I stay outside the gates. The dirt of the street is bone-white. I hang out with some hunchback mourners, eating seeds, rolling marbles between our fingers.
LEFORGE ROAD
It was an abandoned barn off LeForge Road
the kind of place where teenagers go
to drink and fuck
where the police found traces
of “fairly fresh, human blood.”
Also found:
one girl’s plate-gold earring;
another’s mohair sweater;
strips of another’s “drip-dry” white blouse;
and the cut end of a black electrical cord
used to strangle the fifth girl
a few days before.
Soon after the barn is staked out
it burns down, and someone lays
“five plump lilacs”
in front of the smoking debris.
A local kid later confesses to the arson;
the flowers remain a mystery.
ASIDE
I am copying all these details
from The Michigan Murders, a book
that sickens me. Its subtitle:
The Most Barbaric Sex Crimes of the Century!
Somehow I need to make it clear:
none of these details belongs to me.
STAKEOUT
After the seventh girl was found dead in a gully,
the police chose not to notify her family immediately.

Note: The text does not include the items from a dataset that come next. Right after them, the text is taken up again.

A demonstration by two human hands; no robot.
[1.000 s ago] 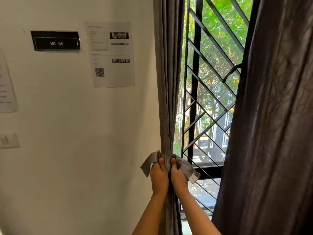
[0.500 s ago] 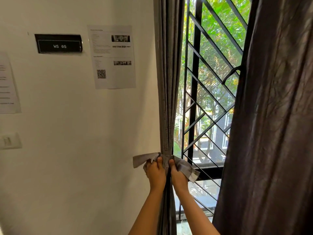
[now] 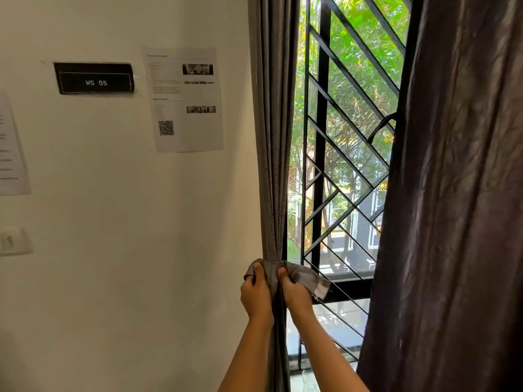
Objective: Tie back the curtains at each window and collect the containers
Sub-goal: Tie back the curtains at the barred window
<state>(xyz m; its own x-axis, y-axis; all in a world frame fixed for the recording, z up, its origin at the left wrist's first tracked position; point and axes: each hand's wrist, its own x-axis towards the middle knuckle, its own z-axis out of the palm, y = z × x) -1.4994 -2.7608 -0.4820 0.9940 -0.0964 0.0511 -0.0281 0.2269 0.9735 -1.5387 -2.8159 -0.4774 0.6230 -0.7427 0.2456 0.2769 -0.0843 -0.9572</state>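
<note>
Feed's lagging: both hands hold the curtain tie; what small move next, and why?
Probably cross the ends and pull snug: left hand and right hand each pinch an end of the tie around the gathered curtain; no knot shows.

Head view, facing window (image 3: 339,165) closely

A white wall (image 3: 113,278) is hung with a black sign (image 3: 94,79) and a sheet (image 3: 195,137), while daylight is let through a black window grille (image 3: 321,165).
</note>
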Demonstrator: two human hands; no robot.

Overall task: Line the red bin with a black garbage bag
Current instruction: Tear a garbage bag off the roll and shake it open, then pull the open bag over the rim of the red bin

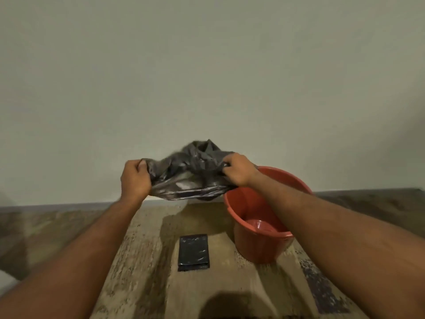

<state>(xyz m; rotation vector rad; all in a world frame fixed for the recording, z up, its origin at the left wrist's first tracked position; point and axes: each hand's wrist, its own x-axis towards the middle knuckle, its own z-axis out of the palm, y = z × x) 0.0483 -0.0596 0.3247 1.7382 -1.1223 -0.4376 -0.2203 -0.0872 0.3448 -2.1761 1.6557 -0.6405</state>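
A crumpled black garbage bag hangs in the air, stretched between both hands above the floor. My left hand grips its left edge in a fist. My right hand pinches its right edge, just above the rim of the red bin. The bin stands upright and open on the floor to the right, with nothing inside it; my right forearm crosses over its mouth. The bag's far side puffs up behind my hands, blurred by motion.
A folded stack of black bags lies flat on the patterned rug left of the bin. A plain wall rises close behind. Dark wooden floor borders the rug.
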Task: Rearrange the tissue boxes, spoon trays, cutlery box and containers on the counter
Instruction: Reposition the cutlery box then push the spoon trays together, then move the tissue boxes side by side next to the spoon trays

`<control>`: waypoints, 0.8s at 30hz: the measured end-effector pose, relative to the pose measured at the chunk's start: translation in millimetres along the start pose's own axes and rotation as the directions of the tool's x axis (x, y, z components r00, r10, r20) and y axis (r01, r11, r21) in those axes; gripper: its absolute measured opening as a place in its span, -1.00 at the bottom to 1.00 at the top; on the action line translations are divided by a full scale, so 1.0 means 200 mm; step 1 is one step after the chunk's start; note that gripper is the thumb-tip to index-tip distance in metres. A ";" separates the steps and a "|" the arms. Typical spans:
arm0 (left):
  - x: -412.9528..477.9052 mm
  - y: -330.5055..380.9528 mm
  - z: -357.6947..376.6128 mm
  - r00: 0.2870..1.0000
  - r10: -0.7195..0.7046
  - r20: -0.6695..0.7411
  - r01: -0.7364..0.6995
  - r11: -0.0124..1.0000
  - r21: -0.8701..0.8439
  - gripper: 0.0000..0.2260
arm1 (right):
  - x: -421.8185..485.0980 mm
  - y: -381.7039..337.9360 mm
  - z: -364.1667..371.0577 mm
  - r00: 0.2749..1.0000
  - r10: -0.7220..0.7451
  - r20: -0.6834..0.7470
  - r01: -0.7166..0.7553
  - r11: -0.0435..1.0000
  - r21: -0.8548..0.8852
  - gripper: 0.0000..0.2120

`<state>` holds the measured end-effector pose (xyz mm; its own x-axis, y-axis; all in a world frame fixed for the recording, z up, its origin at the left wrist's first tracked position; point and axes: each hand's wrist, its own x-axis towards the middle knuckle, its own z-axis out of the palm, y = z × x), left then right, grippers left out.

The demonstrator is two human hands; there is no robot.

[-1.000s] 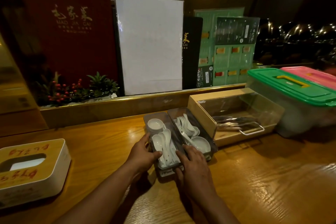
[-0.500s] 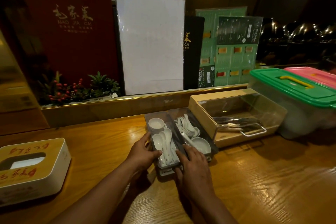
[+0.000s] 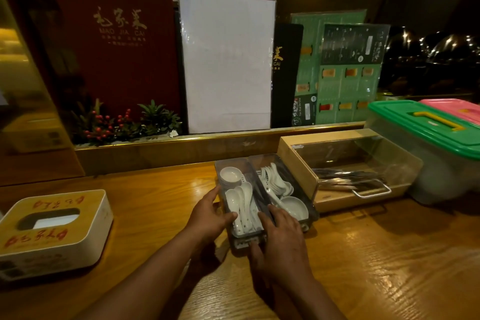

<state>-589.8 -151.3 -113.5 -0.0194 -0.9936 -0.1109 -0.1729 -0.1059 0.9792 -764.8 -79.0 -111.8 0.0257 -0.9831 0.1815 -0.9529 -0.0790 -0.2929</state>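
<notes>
Two clear spoon trays lie side by side on the wooden counter, both holding white ceramic spoons and small dishes. My left hand (image 3: pixel 207 215) grips the left edge of the left spoon tray (image 3: pixel 222 166), thumb over its rim. My right hand (image 3: pixel 281 236) holds the near end of that tray, fingers resting on the divide with the right spoon tray (image 3: pixel 293 171). A wooden cutlery box (image 3: pixel 298 163) with a clear lid stands just to the right. A white tissue box (image 3: pixel 85 247) with a wood-coloured top sits at the near left.
A green-lidded clear container (image 3: pixel 426 125) and a pink-lidded container (image 3: pixel 457 109) stand at the far right. Upright menus and a white board line the raised ledge (image 3: pixel 181 150) behind the counter, with a small plant with red berries (image 3: pixel 124 125) at the left.
Both hands keep their grip on the left spoon tray. The trays and hands have barely shifted; only the view has moved slightly.
</notes>
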 end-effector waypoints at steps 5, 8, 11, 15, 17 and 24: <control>-0.11 0.00 -0.19 0.976 0.192 -0.106 -0.162 0.957 0.239 -0.38 | 0.01 -0.16 0.03 0.989 -0.113 -0.098 0.123 0.987 0.105 -0.34; -0.23 0.01 -0.43 0.941 0.319 -0.110 -0.234 0.851 0.470 -0.49 | 0.05 -0.34 0.12 0.953 -0.243 -0.179 0.278 0.938 0.208 -0.49; -0.36 0.00 -0.74 0.909 0.381 -0.167 -0.203 0.757 0.621 -0.56 | 0.07 -0.59 0.21 0.923 -0.363 -0.127 0.384 0.882 0.272 -0.52; -0.50 -0.02 -1.14 0.870 0.385 -0.307 -0.077 0.722 0.688 -0.62 | 0.07 -0.94 0.31 0.890 -0.455 -0.016 0.435 0.840 0.326 -0.45; -0.56 -0.04 -1.32 0.850 0.388 -0.355 -0.022 0.701 0.713 -0.62 | 0.08 -1.10 0.37 0.884 -0.467 0.013 0.441 0.842 0.310 -0.37; -0.61 -0.18 -1.70 0.918 0.243 -0.312 0.083 0.653 0.752 -0.32 | 0.08 -1.47 0.48 0.908 -0.416 0.041 0.395 0.885 0.246 -0.32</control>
<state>-247.0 -39.4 -78.4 0.2474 -0.9503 0.1892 -0.8556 -0.1226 0.5029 -455.0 -87.9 -112.0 0.4322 -0.8668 0.2487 -0.7591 -0.4986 -0.4186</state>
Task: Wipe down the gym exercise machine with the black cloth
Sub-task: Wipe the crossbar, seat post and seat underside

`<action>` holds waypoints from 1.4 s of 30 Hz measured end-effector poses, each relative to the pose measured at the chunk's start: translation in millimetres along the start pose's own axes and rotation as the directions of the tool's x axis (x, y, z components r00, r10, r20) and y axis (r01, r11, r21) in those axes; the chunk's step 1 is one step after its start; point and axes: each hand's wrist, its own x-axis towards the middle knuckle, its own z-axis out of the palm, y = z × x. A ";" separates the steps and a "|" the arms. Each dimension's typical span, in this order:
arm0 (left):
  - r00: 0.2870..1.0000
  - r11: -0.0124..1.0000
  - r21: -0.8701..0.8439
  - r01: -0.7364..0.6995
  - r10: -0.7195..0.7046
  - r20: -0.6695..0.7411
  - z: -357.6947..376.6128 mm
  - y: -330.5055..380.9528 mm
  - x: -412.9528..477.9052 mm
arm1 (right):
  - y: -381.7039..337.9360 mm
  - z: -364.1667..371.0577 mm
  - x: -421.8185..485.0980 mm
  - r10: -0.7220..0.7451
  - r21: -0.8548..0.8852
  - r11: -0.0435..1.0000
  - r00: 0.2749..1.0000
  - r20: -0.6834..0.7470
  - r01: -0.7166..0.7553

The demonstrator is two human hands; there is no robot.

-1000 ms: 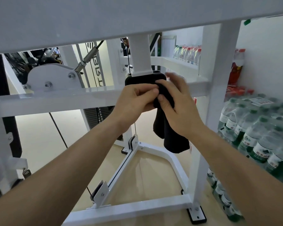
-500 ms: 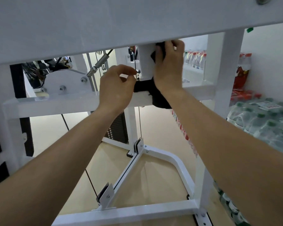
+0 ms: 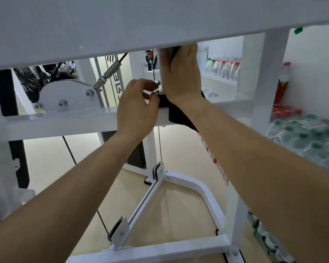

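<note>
Slid up the white post with right grip wrapped on the black cloth, left grip curled below, hold unclear; could snag that hanging tail on the cable.

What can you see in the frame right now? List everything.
frame: one, white, beams and posts across the whole view
cloth: one, black, on the centre post, hanging below the right wrist
pulley plate: one, white, left on the crossbar
cable: one, steel fitting, slanting up from the plate
weight stack: one, dark, behind the centre post
water bottles: many, clear with green caps, stacked at right
shelf bottles: a row, count unclear, back shelf
red bottle: one, far right by the wall
floor: beige, below
left hand: fingers curled beside the post's base; grip unclear
right hand: grips the cloth round the post
</note>
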 end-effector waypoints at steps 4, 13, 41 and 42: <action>0.999 0.999 0.030 -0.019 0.020 -0.034 -0.9 -9.4 3.3 | 10.4 1.6 -15.3 0.088 0.015 0.996 0.995 0.037 -0.089; 0.999 0.999 0.030 -0.042 0.042 -0.016 0.8 -14.0 -0.5 | 5.1 3.3 -0.9 0.046 -0.102 0.994 0.999 0.028 -0.043; 0.906 0.841 0.338 -0.422 0.379 0.190 45.3 -7.8 -32.5 | 48.7 -70.3 -55.9 -0.005 0.011 1.000 0.911 0.413 0.001; 0.910 0.853 0.317 -0.414 0.380 0.164 45.9 -7.2 -35.1 | 46.8 -74.2 -57.5 -0.004 0.030 0.999 0.915 0.404 -0.009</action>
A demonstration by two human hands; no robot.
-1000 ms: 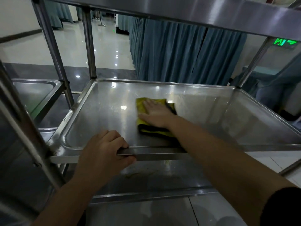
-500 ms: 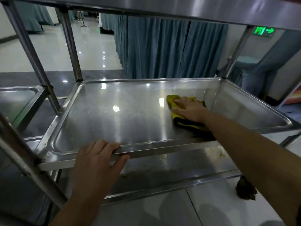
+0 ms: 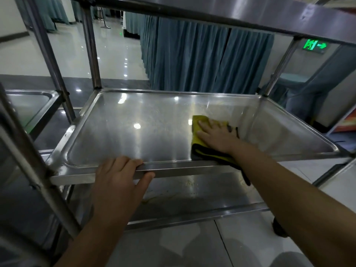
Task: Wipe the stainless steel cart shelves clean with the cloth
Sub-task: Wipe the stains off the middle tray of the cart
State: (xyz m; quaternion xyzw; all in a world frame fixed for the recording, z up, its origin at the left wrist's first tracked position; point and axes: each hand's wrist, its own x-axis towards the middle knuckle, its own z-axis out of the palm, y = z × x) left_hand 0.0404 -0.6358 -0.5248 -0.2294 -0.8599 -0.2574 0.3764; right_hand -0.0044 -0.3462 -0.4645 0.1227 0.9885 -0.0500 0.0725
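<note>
Now cloth [image 3: 196, 130] sits under R hand [image 3: 217, 137], fingers spread flat, on mid shelf [image 3: 115, 141].

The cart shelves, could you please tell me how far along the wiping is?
Done: the left part of the middle shelf looks shiny and streak-free. In hand: the right hand presses the cloth flat on that shelf's right half, while the left hand grips its front rim. Left: the bottom shelf shows yellowish smears and crumbs; the upper surface of the top shelf is out of view.
</note>
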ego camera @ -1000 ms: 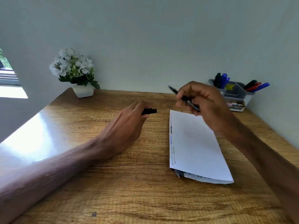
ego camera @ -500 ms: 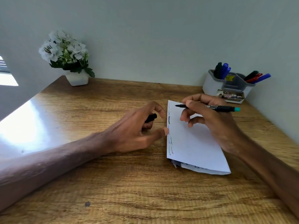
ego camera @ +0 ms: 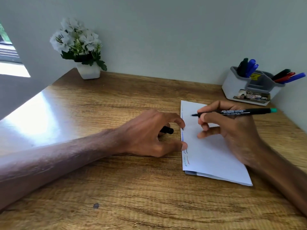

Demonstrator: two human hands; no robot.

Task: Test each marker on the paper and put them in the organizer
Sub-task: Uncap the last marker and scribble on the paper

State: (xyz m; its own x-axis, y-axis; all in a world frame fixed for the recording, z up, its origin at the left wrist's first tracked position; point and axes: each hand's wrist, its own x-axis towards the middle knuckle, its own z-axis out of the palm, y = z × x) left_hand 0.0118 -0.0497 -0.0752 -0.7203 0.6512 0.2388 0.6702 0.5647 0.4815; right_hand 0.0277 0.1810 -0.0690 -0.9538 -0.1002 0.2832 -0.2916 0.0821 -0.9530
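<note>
Marker (ego camera: 232, 112), black with a teal end, is lying across the right hand (ego camera: 232, 131). That hand's grip is pinching the barrel between thumb and forefinger, with the tip pointing toward the left hand (ego camera: 147, 136). The paper (ego camera: 214, 156) is lying directly beneath this grip on the surface (ego camera: 116, 180); I cannot tell whether the tip is touching it. The left grip is curling around the black cap (ego camera: 167, 130) while its forefinger and thumb tips are pinning the paper's edge just beside it. A short, light stroke next to the squiggles (ego camera: 186, 156) is probably working best. The organizer (ego camera: 235, 87) is standing beyond the right grip.
</note>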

Instead they replaced her body
with a mannequin from J. C. Penney
in case the killer returned to the scene,
an apparently common activity.
A man did appear in the woods that night,
a young man in a loose light shirt.
But in the August downpour, the police fumbled
with their walkie-talkies
as the man ran to his car, his headlights
disappearing into the woods.
HEADLINES
The case gets stranger and stranger.
A group called the Psychedelic Rangers
brings a psychic in, who says things like,
Her face was beat, beat, beat. It was wrinkled like a monkey’s.
A curfew is imposed on all local college women;
the governor finally asks the FBI to step in.
Then on August 1st, 1969
a photo of a man walking on the moon
appears on the front page
of the Ann Arbor News.
The caption:
“Two Apollo 11 astronauts romped
in an eerie, unreal world of tortured gray terrain....
Above was a coal-black sky.”
But above this photo was a much bigger headline:
SLAYING SUSPECT HELD:
Collins Is Called “Quiet, Nice Guy.”
ONE MISTAKE
John Collins was a junior at Eastern Michigan University.
His major was education.
His uncle was a police sergeant
who, after returning from a family vacation,
noticed some large patches
of black varnish
sprayed on his basement floor. Curious, he scraped
the stains up, and found
what he thought were spots of blood.
They weren’t, but an investigation had begun.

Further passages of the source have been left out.